# PROBLEM DESCRIPTION
From the listing below, return each line that includes "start".

# EXERCISE MATERIALS
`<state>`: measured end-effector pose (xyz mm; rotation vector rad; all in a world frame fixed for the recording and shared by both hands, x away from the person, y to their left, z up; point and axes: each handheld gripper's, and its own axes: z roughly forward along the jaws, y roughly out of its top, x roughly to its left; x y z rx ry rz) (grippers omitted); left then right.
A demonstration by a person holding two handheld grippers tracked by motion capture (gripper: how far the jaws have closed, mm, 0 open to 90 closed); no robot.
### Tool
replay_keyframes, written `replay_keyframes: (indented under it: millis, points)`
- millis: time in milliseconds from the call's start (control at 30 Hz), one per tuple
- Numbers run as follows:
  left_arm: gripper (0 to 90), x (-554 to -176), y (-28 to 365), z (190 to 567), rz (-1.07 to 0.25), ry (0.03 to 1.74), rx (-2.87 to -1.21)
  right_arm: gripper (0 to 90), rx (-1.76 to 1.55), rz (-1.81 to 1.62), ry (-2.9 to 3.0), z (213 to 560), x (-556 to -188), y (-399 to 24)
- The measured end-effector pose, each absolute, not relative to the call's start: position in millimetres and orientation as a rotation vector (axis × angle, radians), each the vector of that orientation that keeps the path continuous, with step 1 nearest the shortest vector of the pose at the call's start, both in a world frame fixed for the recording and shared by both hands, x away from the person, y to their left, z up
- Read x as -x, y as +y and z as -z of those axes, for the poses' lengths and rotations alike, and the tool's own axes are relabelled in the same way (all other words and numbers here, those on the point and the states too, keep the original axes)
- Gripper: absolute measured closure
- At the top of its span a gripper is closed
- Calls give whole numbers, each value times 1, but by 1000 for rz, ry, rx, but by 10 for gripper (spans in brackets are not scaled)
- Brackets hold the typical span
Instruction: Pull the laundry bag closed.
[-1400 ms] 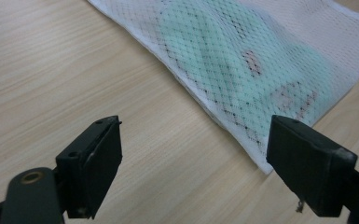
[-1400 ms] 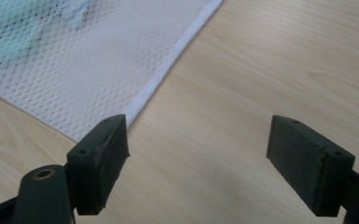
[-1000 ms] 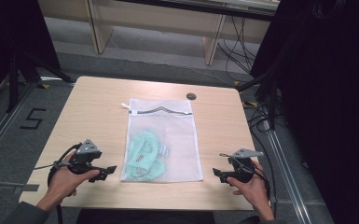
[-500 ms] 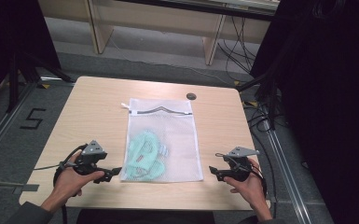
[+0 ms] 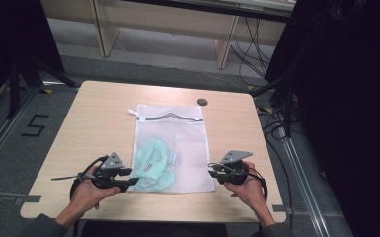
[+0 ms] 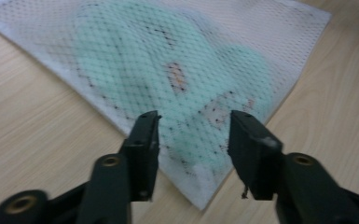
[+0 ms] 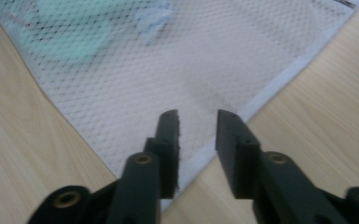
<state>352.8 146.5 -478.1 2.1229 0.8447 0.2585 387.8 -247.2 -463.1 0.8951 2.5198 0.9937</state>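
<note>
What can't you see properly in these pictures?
- Green cloth inside the mesh bag: netting veils it in the left gripper view, so its kind is unclear.
- Dark round thing: too small in the high view.
- Left gripper, right gripper: blur hides whether pads touch the bag.

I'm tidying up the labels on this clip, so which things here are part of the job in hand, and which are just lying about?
Part of the job:
- white mesh laundry bag
- mint-green garment inside it
- left gripper, jaws just closing at the bag's near left corner
- right gripper, jaws just closing at its near right corner

Lying about:
- small dark round thing near the table's far edge
</note>
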Motion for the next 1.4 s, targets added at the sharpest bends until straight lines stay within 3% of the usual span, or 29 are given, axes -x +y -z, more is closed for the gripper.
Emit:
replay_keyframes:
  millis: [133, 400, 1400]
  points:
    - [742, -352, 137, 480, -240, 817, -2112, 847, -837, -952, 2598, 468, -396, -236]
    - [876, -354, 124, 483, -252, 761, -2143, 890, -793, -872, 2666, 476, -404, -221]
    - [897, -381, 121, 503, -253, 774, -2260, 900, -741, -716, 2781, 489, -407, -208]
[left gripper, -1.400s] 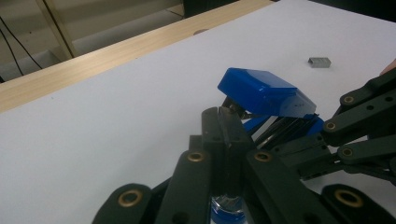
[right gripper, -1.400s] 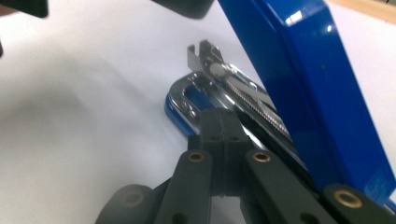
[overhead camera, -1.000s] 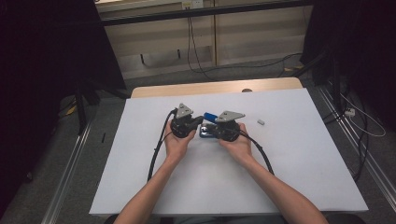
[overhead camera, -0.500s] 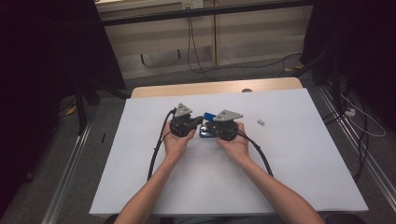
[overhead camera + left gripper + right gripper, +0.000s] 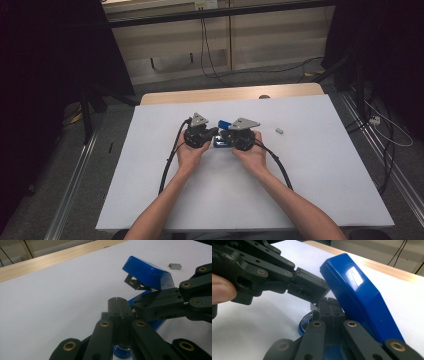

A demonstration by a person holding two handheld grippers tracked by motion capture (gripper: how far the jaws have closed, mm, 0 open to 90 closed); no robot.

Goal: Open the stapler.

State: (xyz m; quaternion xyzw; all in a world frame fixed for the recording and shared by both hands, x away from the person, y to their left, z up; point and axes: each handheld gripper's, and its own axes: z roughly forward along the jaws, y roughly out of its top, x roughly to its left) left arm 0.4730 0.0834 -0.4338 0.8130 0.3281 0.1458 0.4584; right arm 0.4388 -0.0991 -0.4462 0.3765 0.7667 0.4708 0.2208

# RESPONSE AREA
- millis: time in milliseconds from the call's start (control at 30 Hz), one per tuple
- The measured end-effector pose, each absolute, not relative to the call's start: position in millimetres and orientation as a rotation vector (axis × angle, radians), each the vector of that orientation that keeps the path continuous, with step 1 nearest the shortest vector of the pose at the call's start, both in a world frame fixed for the recording and shared by both hands, x away from the person, y to their left, z up

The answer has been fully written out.